One of my fondest memories as a little girl was when I would lay my head in my mom's lap as she would twirl my hair around my ear. Nothing significant was talked about or said. Just a simple act that showed me how much she loved me.
I'm a crier. At the most ridiculous things I am a crier. I don't cry during fights or break ups. I rarely get emotional when I talk about my feelings. But you see my mom is a crier too. And when she cries I cry. This Spring Craig, Chad, and I rode with my parents to my cousins wedding. Of course because Craig always gets too hot and his dating life was the most exciting at the time, he got to sit in the front seat (to entertain my dad of course) (I went to dinner at my friend's house Monday night... get this.... they don't talk about their kids dating life! Can you imagine??? They have a 22 year old and never talk about it. How boring!) Anyways so as Chad and I were draped over my mom who, of course, was sitting in the middle trying to get comfortable my mom started to say, and of course started crying half way through the sentence, "Thank you for being such wonderful children. What are we going to do when you grow up and get married and can't go on trips like this anymore?" Tears came to my eyes as I thought of all the wonderful memories the 5 of us have.

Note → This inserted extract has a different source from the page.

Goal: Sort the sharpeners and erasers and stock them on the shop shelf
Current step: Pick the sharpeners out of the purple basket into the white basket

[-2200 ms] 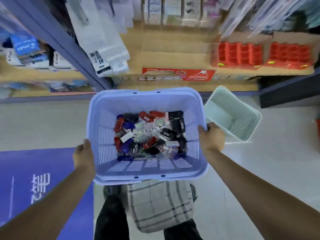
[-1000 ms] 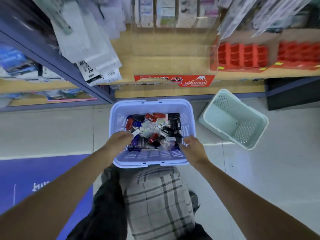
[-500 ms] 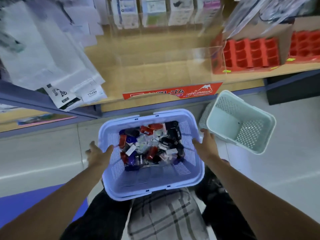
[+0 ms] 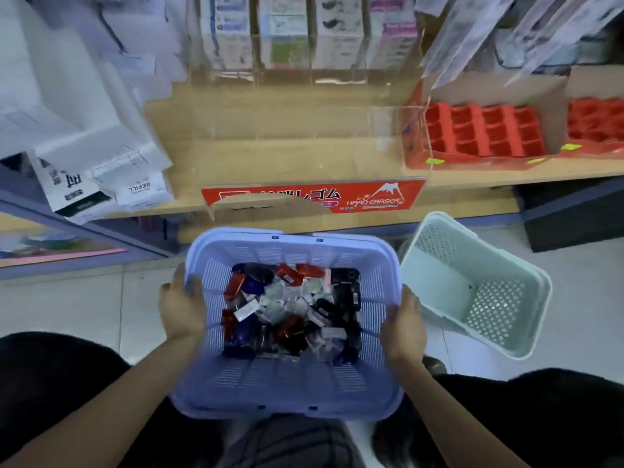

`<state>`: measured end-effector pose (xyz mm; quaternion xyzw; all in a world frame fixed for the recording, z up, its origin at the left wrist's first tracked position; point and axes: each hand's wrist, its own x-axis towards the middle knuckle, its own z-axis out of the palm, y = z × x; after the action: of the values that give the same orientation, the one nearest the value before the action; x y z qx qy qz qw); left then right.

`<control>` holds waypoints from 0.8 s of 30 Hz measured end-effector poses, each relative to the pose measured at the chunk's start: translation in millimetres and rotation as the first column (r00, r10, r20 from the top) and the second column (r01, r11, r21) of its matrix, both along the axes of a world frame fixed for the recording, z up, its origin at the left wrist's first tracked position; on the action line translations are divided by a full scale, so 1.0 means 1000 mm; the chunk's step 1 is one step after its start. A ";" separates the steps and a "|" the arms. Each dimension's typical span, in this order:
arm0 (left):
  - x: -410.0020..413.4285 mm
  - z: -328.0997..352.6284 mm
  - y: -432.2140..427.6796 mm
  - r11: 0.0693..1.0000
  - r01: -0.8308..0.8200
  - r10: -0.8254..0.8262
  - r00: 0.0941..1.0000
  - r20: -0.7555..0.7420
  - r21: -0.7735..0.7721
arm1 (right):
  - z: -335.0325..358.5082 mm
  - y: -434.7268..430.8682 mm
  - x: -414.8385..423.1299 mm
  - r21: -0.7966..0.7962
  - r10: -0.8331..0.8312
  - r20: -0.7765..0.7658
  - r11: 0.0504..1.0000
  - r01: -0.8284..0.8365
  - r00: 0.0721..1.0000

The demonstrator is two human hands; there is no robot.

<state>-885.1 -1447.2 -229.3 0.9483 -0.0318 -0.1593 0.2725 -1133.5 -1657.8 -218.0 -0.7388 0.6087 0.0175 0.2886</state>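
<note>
Sharpeners and erasers point(image 4: 290, 309), likely light, are lying loose in a lilac slotted plastic basket point(image 4: 287, 390); left hand point(image 4: 182, 309) and right hand point(image 4: 403, 325) are clamping fingers round its sides

Showing a stationery shop, at a low wooden shelf point(image 4: 304, 170). Carrying along the front edge a red strip point(image 4: 314, 197) reading "HARD ERASER" beside Japanese script. Holding at the back rows of boxed goods point(image 4: 283, 32), at left white packs point(image 4: 101, 184), one marked "REFILL", at right red trays point(image 4: 483, 130) with yellow tags in front, and mid-shelf a clear bin point(image 4: 304, 130). Including at upper right hanging clear packets point(image 4: 506, 28). Including below, over a tiled floor point(image 4: 84, 305), a blue basket point(image 4: 290, 393) holding small wrapped wares point(image 4: 290, 309) and a green basket point(image 4: 472, 292) just beside it.
</note>
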 end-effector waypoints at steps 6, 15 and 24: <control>0.002 -0.006 -0.028 0.992 0.107 -0.103 0.992 0.067 -0.063 | -0.009 -0.018 -0.010 -0.122 -0.015 0.180 0.992 0.038 0.984; 0.015 0.021 -0.060 0.978 0.126 -0.172 0.937 -0.304 -0.164 | 0.000 -0.055 -0.030 -0.020 0.027 0.165 1.000 -0.024 0.986; -0.023 0.034 -0.084 0.979 0.202 -0.200 0.976 -0.086 0.005 | -0.002 -0.089 -0.032 -0.006 0.071 0.113 0.998 -0.070 0.991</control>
<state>-907.9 -1531.1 -195.1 0.9345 -0.1148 -0.2264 0.2496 -1165.4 -1746.8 -219.7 -0.7600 0.5651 -0.0148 0.3208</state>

But I think what I love most about my mom is how deeply she cares about people. I don't know if I've ever met someone who cares so much about people. She loves them. Her life is about serving. And because of that I am the luckiest girl around. I've questioned almost everything in life. But there is one thing that I have never had to question. Never once have I questioned if my mom loves me. No matter what through the thick and the thin... I know that my mom is there, ready, dependable, anxious to serve. I know this might sound arrogant or naive... but I've never worried about becoming a mom. I've never worried about how I would do it. Never thought it would be too much. And it's because of her example. It's because of what she taught me. But it's a tough thing when someone like her has a birthday. She doesn't really care about things. She doesn't like the lime light. So I guess the only thing I can say is Thank you.